**Description of the task**: Please keep to the lines below from the one with "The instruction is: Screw" through the one with "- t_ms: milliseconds", and restate them word for word, ends included.

**Material supplied**:
---

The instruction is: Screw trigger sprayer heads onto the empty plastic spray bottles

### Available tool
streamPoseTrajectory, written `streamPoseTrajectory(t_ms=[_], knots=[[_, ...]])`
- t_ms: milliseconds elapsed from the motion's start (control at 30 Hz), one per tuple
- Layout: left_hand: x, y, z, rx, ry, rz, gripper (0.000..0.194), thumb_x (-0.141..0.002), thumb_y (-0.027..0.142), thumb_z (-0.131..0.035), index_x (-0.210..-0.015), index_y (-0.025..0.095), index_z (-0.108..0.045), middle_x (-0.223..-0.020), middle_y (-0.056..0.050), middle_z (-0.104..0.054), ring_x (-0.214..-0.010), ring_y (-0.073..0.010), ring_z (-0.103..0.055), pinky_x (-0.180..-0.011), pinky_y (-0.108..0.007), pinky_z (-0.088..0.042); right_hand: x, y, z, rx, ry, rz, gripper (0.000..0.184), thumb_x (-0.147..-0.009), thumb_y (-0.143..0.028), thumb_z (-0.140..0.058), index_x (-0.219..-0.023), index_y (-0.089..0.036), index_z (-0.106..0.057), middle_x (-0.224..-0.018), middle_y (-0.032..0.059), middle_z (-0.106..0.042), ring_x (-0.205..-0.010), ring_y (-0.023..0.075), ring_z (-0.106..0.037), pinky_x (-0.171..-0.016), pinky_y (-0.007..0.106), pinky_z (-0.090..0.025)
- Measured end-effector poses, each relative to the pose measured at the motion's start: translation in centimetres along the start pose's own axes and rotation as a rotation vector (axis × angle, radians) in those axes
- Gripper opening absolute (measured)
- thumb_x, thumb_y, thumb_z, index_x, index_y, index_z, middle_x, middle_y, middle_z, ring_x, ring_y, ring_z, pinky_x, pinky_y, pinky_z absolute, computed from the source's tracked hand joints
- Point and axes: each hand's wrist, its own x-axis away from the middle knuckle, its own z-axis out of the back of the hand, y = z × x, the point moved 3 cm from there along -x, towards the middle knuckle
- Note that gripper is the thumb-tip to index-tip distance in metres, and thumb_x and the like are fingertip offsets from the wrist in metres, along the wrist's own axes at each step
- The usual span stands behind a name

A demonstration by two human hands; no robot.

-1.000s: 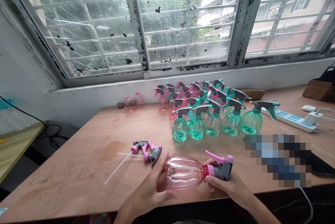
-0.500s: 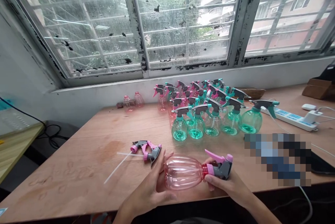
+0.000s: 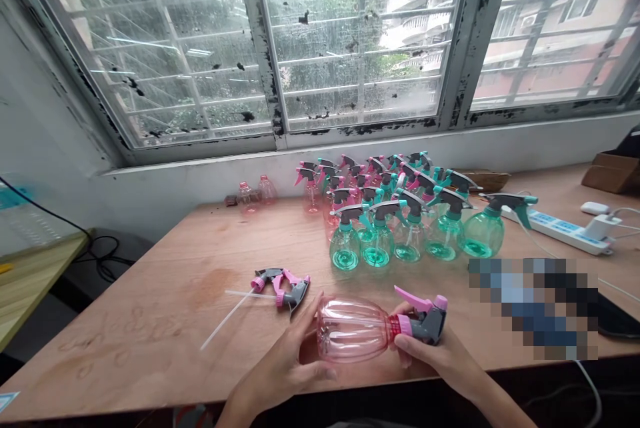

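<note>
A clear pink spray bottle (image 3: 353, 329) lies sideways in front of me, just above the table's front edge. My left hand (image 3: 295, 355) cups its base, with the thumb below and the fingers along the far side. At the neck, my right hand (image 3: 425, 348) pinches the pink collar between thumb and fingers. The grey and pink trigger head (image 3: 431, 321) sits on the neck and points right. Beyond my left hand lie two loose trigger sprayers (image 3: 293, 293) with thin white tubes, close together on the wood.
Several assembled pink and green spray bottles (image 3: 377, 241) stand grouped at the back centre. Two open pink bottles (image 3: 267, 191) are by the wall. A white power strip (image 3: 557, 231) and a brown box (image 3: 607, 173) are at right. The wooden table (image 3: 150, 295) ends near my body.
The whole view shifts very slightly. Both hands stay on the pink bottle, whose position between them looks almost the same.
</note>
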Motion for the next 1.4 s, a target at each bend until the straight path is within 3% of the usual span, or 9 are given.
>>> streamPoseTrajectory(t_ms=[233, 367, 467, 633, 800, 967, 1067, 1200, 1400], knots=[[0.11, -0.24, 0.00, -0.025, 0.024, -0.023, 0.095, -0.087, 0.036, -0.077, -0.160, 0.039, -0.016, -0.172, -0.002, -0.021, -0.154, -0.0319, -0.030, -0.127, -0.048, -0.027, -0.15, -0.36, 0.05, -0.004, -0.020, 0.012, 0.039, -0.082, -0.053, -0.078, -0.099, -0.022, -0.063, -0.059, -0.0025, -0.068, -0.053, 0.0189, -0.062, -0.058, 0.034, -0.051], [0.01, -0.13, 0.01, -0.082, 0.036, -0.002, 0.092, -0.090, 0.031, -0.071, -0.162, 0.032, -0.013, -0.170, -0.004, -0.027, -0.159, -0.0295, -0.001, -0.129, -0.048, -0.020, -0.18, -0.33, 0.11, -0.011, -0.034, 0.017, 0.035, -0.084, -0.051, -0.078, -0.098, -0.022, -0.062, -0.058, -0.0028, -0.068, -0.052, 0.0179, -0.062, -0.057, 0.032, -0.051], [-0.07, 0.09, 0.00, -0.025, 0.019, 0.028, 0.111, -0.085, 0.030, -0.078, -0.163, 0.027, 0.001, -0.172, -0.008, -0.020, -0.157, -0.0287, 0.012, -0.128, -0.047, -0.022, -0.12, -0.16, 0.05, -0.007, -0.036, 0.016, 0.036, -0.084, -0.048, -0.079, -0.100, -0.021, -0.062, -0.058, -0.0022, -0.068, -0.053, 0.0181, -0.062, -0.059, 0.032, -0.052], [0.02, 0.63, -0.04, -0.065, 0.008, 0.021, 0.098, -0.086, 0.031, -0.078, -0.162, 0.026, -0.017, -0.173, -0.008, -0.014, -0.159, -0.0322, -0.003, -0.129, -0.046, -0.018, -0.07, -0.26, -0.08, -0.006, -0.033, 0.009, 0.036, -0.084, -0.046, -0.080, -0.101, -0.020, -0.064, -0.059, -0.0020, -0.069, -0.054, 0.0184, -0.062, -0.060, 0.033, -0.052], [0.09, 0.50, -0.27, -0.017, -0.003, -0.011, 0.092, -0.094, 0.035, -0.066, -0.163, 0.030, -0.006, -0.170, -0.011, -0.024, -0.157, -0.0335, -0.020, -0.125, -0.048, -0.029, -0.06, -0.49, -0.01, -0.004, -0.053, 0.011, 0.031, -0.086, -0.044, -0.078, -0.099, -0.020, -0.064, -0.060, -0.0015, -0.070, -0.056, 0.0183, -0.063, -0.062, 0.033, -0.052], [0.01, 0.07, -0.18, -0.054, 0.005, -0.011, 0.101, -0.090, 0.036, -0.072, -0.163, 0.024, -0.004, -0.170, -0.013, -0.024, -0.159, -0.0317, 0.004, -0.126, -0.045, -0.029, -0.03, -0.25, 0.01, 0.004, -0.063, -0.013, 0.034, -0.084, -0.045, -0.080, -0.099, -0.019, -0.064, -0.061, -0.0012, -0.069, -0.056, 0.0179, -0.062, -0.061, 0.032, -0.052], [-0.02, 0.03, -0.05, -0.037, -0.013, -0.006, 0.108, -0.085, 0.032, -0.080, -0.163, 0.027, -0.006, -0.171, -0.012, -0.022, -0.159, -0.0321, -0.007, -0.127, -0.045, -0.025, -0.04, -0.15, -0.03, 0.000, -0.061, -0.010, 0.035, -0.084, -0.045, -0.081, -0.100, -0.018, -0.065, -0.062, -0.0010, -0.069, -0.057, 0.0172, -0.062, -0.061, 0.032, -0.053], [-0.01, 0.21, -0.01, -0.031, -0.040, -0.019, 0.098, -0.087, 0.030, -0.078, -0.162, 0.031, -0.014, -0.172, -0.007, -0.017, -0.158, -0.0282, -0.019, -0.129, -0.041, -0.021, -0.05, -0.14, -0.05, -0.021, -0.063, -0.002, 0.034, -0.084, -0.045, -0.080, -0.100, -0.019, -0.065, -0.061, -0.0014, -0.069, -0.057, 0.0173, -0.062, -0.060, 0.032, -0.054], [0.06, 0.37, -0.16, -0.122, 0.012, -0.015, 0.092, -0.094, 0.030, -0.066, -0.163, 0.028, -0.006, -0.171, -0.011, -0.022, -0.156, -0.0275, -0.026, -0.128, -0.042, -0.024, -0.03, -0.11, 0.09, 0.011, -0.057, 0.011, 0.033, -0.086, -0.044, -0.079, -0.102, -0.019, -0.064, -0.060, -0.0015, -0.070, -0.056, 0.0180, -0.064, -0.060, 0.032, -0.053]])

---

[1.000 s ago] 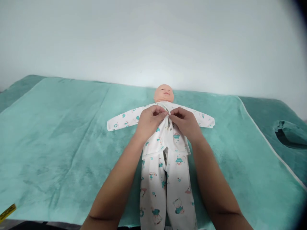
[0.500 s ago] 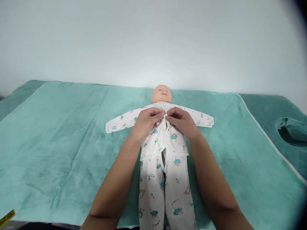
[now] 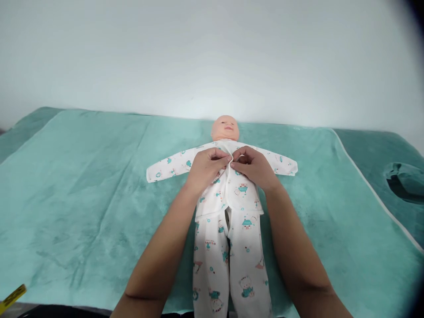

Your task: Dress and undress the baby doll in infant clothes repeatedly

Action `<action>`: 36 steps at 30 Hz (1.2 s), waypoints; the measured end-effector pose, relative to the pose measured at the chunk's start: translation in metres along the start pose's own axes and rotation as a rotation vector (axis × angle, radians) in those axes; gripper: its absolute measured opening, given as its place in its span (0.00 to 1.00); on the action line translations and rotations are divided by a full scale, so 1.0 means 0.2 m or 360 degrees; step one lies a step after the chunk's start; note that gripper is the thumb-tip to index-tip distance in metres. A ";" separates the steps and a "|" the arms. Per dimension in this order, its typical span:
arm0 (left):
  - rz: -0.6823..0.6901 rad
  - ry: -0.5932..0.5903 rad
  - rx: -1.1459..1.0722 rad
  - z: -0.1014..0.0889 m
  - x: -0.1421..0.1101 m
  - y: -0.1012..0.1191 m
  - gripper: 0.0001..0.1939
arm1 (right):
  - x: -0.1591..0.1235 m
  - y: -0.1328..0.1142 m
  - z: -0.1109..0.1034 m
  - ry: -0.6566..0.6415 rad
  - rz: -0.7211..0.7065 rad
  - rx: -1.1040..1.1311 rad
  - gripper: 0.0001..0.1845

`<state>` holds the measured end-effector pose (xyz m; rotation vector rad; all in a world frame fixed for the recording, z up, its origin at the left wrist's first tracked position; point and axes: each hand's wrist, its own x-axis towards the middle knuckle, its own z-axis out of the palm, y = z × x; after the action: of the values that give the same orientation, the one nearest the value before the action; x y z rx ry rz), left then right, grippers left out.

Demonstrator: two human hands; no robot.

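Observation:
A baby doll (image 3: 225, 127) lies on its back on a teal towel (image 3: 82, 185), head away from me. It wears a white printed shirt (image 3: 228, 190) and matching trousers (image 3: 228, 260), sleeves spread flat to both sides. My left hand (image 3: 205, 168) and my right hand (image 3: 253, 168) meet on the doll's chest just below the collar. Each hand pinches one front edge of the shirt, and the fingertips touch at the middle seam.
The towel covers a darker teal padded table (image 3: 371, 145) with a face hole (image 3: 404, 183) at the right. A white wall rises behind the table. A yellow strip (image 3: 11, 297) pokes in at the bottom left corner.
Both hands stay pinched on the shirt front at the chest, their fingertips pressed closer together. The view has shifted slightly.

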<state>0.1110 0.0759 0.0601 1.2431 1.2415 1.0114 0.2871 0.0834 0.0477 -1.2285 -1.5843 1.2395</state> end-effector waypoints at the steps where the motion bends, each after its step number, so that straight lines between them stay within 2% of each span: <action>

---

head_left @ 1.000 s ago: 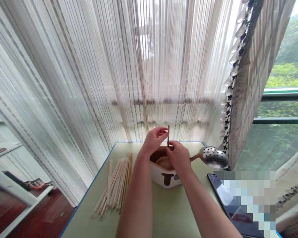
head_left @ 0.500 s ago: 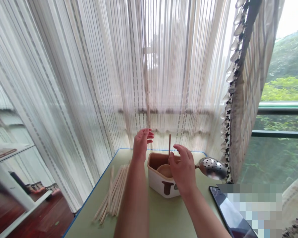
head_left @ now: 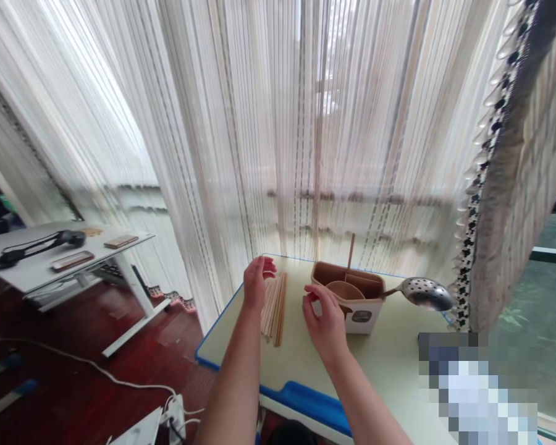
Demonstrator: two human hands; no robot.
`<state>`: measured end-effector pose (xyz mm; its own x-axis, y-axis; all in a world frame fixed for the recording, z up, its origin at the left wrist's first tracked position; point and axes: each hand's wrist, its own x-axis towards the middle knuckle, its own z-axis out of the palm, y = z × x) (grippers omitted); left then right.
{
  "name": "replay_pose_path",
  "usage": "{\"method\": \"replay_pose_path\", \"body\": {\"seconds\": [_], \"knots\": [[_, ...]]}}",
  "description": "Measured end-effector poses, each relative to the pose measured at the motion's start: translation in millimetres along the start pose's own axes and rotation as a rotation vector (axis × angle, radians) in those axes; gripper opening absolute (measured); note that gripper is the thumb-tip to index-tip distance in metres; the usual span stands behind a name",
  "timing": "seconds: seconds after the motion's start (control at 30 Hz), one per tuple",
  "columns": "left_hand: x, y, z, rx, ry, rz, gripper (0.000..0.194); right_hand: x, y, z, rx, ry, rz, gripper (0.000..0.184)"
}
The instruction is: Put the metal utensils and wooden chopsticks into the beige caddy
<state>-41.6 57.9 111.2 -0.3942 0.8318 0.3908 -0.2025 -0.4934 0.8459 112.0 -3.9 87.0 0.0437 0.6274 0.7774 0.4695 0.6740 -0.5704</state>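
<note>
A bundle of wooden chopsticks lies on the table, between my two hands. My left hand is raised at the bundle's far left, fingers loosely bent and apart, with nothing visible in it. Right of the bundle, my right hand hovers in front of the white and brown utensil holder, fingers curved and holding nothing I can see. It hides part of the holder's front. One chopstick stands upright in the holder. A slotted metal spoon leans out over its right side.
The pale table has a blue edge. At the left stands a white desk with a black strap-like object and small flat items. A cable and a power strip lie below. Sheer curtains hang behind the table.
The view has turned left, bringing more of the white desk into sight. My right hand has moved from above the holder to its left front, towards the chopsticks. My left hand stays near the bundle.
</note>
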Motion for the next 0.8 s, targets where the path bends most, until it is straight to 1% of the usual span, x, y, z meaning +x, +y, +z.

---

**Output for this task**:
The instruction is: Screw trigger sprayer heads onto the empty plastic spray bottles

### Available tool
streamPoseTrajectory, written `streamPoseTrajectory(t_ms=[_], knots=[[_, ...]])`
- t_ms: milliseconds elapsed from the motion's start (control at 30 Hz), one per tuple

That completes the answer to the exercise.